From clothing to cooking style to game playing, these girls stepped back to the 1860s
In mid-July, a group of girls gathered at the Mahaffie Stagecoach Stop and Farm for the site’s Young Ladies Academy, which offered them a taste of what it would have been like to grow up in the 1860s.
The girls, ages 7 to 9, embraced the experience. Six of the seven participants dressed up in clothes of the period, wearing dresses, pinafores and sunbonnets. Everyone had the added accessory of a mask for safety.
“When you dress a certain way, you feel a certain way,” said Kari Coates, historical interpreter at Mahaffie. “The girls being in that historically accurate clothing, it transports them back to a different time. They slow down.”
Seven-year-old Joella Bezuayehu from Lenexa enjoyed the change.
“We got to wear stuff from a long time ago, and we even got to wear a sun cap even though it wasn’t sunny,” she said.
Coates and fellow interpreter Alyse Laporte had to get creative with some indoor activities when rain put a damper on their plans for croquet.
Some activities were already inside, including a demonstration on the cookstove in the basement kitchen of the Mahaffie house. Coates said they taught the girls how to start up and heat the cookstove, and all of them worked together to make buttermilk biscuits.
“When we do the cooking, we’re doing it in the 1860s style,” Coates said. “We don’t have measuring cups; that started in late 1800s. We taught the girls about the differences in cooking nowadays versus the 1860s. Our sugar doesn’t come in a bag. It comes in a sugar cone.”
To keep things safe, each girl only worked on her own biscuit. Coates made sure each biscuit was labeled going into the oven.
Next up were authentic toys of the time, including a Jacob’s ladder, which is a series of blocks connected by strings.
For a more hands-on experience, they created their own thaumatropes. It’s a toy consisting of two strings joined to either side of a small picture. In this case, one side of the picture showed a cage, the other a bird. When you wind up the strings, then let it twirl, it creates the illusion that the bird is actually in the cage.
“Every girl got to bring that home,” Coates said.
With a lucky break in the weather, the girls were able to do watercolor paintings outside.
“The painting was really fun. I tried to do one of the trees, but it didn’t really turn out because we didn’t have pink, so I just made a maple,” said 7-year-old Maggie Webster of DeSoto.
Another outdoor activity after the rained rolled out was a tea party, which included the biscuits they baked. For some, the peppermint tea might be a bit of an acquired taste.
“Trying peppermint tea, that really surprised me. I did not like it. I had that taste ever since yesterday,” Joella said.

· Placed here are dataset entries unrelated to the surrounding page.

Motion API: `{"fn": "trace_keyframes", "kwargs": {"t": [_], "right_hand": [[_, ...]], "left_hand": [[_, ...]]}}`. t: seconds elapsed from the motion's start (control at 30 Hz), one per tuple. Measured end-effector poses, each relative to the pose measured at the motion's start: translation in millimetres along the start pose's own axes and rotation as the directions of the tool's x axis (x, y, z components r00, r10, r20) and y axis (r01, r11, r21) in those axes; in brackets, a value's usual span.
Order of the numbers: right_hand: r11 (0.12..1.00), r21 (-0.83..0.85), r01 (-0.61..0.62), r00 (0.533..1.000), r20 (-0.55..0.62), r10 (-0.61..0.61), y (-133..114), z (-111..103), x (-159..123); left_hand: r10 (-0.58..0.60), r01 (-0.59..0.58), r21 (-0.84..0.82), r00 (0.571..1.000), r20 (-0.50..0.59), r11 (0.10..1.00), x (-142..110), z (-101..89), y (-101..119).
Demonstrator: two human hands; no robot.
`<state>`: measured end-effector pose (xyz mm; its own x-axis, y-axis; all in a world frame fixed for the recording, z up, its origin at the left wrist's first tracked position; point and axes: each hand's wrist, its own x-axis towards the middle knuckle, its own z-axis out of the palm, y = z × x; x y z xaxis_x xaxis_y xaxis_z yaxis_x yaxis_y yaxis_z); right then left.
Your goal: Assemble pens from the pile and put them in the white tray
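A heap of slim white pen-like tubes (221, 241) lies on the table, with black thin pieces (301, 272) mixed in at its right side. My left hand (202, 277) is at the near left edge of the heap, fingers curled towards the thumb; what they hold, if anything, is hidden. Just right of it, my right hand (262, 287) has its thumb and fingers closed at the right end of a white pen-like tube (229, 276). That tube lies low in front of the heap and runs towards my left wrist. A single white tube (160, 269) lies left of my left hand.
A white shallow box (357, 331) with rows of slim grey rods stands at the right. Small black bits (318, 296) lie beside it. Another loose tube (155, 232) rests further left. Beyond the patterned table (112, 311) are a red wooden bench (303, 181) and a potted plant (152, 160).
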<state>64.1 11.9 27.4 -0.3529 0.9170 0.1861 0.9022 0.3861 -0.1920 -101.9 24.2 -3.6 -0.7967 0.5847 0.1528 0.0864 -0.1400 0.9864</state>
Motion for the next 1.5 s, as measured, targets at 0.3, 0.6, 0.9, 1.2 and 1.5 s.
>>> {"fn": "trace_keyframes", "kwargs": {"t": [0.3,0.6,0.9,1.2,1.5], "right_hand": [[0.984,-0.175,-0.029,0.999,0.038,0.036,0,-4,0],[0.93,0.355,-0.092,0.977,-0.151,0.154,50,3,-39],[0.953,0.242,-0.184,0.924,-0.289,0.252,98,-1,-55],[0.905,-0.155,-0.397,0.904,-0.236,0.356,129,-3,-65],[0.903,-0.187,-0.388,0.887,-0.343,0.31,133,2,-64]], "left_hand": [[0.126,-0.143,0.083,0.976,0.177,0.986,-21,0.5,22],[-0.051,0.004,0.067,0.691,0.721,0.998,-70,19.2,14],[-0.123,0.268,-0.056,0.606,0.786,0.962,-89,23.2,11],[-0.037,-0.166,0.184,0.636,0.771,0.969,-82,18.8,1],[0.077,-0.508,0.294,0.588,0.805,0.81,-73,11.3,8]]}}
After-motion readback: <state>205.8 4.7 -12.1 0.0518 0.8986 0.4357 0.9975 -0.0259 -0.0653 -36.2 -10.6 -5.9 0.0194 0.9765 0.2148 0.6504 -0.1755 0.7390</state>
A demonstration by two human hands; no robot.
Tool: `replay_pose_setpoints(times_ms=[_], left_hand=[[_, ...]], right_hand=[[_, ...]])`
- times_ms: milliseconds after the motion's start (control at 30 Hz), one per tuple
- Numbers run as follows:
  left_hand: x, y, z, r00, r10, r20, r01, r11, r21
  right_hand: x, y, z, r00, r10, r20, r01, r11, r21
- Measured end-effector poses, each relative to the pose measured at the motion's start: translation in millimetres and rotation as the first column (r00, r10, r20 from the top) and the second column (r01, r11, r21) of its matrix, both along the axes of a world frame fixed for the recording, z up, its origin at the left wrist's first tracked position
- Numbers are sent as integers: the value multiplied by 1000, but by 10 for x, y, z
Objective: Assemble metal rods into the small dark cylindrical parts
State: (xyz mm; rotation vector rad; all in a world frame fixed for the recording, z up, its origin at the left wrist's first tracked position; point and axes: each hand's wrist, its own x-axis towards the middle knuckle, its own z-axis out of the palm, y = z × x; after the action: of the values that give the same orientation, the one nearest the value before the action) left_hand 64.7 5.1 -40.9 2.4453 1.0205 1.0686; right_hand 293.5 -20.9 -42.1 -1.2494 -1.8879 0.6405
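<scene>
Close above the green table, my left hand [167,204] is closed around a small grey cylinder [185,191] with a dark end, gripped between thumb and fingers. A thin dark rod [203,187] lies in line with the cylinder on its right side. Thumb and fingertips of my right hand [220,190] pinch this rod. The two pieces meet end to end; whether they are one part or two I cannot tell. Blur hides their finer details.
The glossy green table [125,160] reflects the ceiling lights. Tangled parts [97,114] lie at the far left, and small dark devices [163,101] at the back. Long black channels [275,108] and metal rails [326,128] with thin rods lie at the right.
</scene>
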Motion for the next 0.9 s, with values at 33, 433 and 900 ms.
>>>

Also on the agenda were a few parlor games, including one called Stir the Mush, which is similar to musical chairs. One girl stood in the middle saying, “Stir the mush,” while the others walked around her. When she hit the floor three times, everyone had to step on a paper bag on the floor, and whoever didn’t find one was out.
“I enjoy Stir the Mush just for the sheer fact that they’re always giggling,” Coates said. “They get to play a game that you don’t need to have any fancy electronics. …You don’t have to have a lot of stuff to have a lot of fun.”
Normally, Mahaffie holds four Young Ladies Academy days each summer: two for younger girls and two for older girls. This year, this was the only one they’ll have.
They’ll be back next summer, and Joella is already excited for it.
“Come over — it’s a really fun thing,” she said. “You get to dress up. You get to bake. You get to make crafts, and most of all, you even get to eat biscuits.”